Sunday we hosted our second annual neighborhood Christmas party. Things were significantly more lively this year thanks to Uncle Carl who lead the group in rousing Christmas carols around the piano. Also popular this year was the original production of Alfie the Elf by Charlie, Elisabeth, and Miss P. But the real high point came at the very end of the party, when our doorbell was rung by none other than our neighbor Bill, in the most beautiful Santa suit I have ever seen, complete with tall shiny boots, jingle bells, and a beard down to his waist. I’ve never had a single conversation with Bill…and now I know why.
Neighbor Bill: University of Minnesota Public Health Professor by day. Santa Claus by night.
When you are hiding a secret that big you can’t let anyone get very close to you.
If Santa was expecting squeals of delight, he was disappointed. The children were immediately skeptical, asking: “Are you the real Santa?”
“Of course I am!” Santa Bill answered in a thick Scottish brogue (another reason he has never talked to us in the yard…he might not have been able to keep up his Minnesota accent).

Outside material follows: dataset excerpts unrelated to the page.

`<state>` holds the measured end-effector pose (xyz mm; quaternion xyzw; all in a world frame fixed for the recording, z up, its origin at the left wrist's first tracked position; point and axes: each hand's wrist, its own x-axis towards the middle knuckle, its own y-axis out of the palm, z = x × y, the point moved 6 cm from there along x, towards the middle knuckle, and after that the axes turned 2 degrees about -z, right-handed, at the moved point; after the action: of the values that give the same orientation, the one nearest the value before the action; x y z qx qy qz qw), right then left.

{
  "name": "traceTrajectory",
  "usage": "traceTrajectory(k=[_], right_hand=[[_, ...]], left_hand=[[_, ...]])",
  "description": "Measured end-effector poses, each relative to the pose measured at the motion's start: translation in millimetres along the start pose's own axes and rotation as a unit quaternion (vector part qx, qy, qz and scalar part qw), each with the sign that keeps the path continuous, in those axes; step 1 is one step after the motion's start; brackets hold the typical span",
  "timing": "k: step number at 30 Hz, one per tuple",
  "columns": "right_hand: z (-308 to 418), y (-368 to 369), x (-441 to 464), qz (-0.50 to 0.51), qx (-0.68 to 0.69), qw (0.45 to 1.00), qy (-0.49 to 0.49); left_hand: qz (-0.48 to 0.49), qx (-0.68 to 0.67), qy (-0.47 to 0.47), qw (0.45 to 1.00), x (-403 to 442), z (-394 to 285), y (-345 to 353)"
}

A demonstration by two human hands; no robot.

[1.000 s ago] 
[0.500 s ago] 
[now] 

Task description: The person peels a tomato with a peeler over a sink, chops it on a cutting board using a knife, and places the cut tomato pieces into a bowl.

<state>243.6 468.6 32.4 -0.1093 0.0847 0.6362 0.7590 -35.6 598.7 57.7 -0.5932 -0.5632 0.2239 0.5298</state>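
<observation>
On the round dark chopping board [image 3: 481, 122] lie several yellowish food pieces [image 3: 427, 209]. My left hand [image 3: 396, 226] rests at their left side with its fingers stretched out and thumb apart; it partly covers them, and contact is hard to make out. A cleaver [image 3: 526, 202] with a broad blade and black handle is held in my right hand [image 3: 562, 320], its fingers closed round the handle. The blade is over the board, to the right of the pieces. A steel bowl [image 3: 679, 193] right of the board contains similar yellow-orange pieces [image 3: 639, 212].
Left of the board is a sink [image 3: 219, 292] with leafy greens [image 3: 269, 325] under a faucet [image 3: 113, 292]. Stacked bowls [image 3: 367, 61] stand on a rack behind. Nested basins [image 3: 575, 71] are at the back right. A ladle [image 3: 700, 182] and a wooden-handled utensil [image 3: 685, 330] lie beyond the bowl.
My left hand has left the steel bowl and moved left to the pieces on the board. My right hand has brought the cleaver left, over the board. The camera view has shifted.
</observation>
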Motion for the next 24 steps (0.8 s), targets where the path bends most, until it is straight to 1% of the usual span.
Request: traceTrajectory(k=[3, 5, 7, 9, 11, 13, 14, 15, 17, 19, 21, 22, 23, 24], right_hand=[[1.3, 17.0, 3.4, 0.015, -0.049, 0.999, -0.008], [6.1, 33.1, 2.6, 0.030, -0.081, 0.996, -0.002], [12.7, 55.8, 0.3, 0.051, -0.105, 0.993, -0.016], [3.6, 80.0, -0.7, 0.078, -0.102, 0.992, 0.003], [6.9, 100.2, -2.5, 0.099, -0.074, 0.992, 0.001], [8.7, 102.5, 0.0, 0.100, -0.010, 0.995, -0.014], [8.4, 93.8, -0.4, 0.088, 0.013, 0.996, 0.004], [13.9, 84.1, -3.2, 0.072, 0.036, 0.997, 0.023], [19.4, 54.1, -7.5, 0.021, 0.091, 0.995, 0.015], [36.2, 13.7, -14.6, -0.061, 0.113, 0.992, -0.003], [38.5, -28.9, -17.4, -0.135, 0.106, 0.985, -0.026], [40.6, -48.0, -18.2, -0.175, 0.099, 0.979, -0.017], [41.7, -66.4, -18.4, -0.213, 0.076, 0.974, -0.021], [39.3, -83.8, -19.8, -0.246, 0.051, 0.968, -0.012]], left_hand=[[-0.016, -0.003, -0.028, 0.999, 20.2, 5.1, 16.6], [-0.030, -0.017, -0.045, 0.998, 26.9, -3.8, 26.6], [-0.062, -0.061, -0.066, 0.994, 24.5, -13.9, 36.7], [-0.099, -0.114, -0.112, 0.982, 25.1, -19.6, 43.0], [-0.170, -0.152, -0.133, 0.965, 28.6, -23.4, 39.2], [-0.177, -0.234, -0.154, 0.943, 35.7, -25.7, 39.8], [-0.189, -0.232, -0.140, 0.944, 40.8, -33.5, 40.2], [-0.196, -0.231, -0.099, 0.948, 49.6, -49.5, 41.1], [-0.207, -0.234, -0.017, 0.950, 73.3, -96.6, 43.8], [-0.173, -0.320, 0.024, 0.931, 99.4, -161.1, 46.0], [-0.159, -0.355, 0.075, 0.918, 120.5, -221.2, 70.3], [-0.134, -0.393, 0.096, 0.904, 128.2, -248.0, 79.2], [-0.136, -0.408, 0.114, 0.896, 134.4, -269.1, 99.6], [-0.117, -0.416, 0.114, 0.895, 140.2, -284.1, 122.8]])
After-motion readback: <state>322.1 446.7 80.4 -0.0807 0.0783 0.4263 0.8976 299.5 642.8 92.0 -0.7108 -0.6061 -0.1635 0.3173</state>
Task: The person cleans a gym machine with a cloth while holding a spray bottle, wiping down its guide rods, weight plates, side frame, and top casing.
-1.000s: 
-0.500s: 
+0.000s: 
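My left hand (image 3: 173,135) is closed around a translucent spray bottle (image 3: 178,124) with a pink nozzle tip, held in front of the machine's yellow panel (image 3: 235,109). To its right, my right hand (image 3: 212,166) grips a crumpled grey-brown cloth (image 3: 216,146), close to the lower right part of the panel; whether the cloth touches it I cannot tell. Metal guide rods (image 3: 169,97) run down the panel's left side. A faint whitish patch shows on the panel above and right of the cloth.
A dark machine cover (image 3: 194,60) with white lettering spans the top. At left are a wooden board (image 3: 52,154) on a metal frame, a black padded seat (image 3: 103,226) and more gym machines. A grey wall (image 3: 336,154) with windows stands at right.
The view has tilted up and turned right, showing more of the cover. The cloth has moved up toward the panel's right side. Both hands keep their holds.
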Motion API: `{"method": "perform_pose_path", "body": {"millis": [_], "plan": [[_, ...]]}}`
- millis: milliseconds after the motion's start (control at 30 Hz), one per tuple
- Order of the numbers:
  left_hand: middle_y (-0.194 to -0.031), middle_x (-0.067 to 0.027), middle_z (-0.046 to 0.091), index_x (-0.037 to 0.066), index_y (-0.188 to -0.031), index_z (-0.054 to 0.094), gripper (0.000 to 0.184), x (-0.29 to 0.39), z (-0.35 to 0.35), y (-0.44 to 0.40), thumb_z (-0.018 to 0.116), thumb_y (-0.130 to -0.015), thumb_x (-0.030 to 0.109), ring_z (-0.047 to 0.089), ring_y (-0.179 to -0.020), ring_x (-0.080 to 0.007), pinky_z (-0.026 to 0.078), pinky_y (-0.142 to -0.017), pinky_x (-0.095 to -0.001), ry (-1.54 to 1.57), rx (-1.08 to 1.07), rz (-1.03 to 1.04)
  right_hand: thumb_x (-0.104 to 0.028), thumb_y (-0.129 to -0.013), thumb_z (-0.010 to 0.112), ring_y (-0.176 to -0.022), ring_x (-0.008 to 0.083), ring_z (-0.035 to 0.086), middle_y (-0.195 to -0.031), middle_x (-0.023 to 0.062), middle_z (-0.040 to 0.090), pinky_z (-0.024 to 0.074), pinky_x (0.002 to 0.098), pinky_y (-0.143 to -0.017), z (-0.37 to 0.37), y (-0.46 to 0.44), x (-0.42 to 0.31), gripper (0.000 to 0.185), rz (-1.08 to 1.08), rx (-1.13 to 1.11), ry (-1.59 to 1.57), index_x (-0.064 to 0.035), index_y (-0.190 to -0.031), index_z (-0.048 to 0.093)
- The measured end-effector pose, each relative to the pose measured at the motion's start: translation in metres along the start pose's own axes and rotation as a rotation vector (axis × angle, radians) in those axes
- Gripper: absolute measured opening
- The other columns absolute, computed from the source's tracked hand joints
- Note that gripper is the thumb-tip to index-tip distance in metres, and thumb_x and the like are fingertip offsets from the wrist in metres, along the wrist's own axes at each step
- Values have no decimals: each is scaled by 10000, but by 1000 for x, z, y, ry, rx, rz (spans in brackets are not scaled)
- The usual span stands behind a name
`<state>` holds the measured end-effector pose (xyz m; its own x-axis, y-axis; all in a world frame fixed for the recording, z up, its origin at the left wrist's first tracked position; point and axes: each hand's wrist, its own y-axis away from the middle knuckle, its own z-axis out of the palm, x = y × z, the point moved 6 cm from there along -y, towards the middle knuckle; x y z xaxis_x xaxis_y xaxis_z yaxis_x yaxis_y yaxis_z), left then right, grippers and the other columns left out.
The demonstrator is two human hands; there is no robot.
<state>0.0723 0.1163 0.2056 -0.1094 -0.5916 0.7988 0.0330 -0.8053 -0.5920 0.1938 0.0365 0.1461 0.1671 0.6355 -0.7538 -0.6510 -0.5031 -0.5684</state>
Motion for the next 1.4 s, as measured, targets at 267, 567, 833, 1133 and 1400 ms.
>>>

Two of the three proceeded to sit on his lap and make their requests known. (The other one explained: ‘I only wuv to sit on Mama’s wap.’)
Charlie wants a board game the likes of which he has played at the Hoffner house. Elisabeth requested only flip flops.
Santa then joined them in their theatrical production of Alfie the legally blind toy-making Elf who receives glasses for Christmas and no longer hammers his thumb. As the applause died down Santa slipped away into night. Elisabeth lead the children to the window saying, “If we see his sleigh, then we will know it is the real Santa.”
Unfortunately, the snow storm obscured their view of Santa’s destination, and all they could see was a red figure disappear into the snow.
I admit that I don’t know how exactly I ended up on Santa’s side. I never believed in Santa myself, and always had an idea that doing so endangered a person’s faith in God. But I’ve never heard anybody say, “I used to believe in God until I found out Santa wasn’t real,” so I’m thinking it’s probably not a big deal either way. It’s a big deal to some people, though. I have one friend who overheard her kids going around asking people, “Do you believe in Santa or Jesus?” Another friend of mine emphasized the true story of St. Nicholas, until she heard them telling their friends, “Santa is real, but he’s dead.”
Now, I’m not going to lie to the kids. So, when they ask if Santa is real I try to create a diversion such as, “Hey look over there!” This has worked so far.
The day after the Christmas party we went downtown to Macy’s to walk through the 8th floor wonderland and see Santa (again). I gave him a heads up in the form of a note, and when we walked in and he said, “Ho! Ho! Ho! Charlie and Elisabeth, I saw you last night at the Christmas party. Charlie, you want a board game, and Elisabeth you want flip flops, right?” The children, once again, stared at him suspiciously.
Charlie immediately questioned: “Why do your glasses look different?”
Santa: “I have many pairs of glasses.”
Elisabeth: “Where was your sleigh last night?”
Me: “Did you park it in the woods?”
Santa: “Oh yes, I had to park it in the woods, because the reindeer get nervous around people. But I try to get around and check on all the Christmas parties this time of year. Now come on up here in my lap…”
Elisabeth was very happy to get a second hearing from Santa. She panicked after he left the Christmas party and said, “When I saw Santa all I could think of was a pair of flip flops, but now I thought of something else I want and it’s too late!”
That something else is a Barbie. Now I’ve got Barbie and Santa on my team…how did it come to this…it’s a slippery slope. (The next thing you know I’ll be telling you they watch Sesame Street… They watch Sesame Street. Slippery Slope.)
When we got home from seeing Santa, Elisabeth was wrought with angst. “I forgot to ask for a little dress for the Barbie!” So we wrote a letter and popped it in the mailbox. Thankfully, the mailman didn’t get it because the next morning she thought of one more thing, so we got the envelope out of the mailbox and added a little P.S. on the back:
“And a pair of those little Barbie shoes.”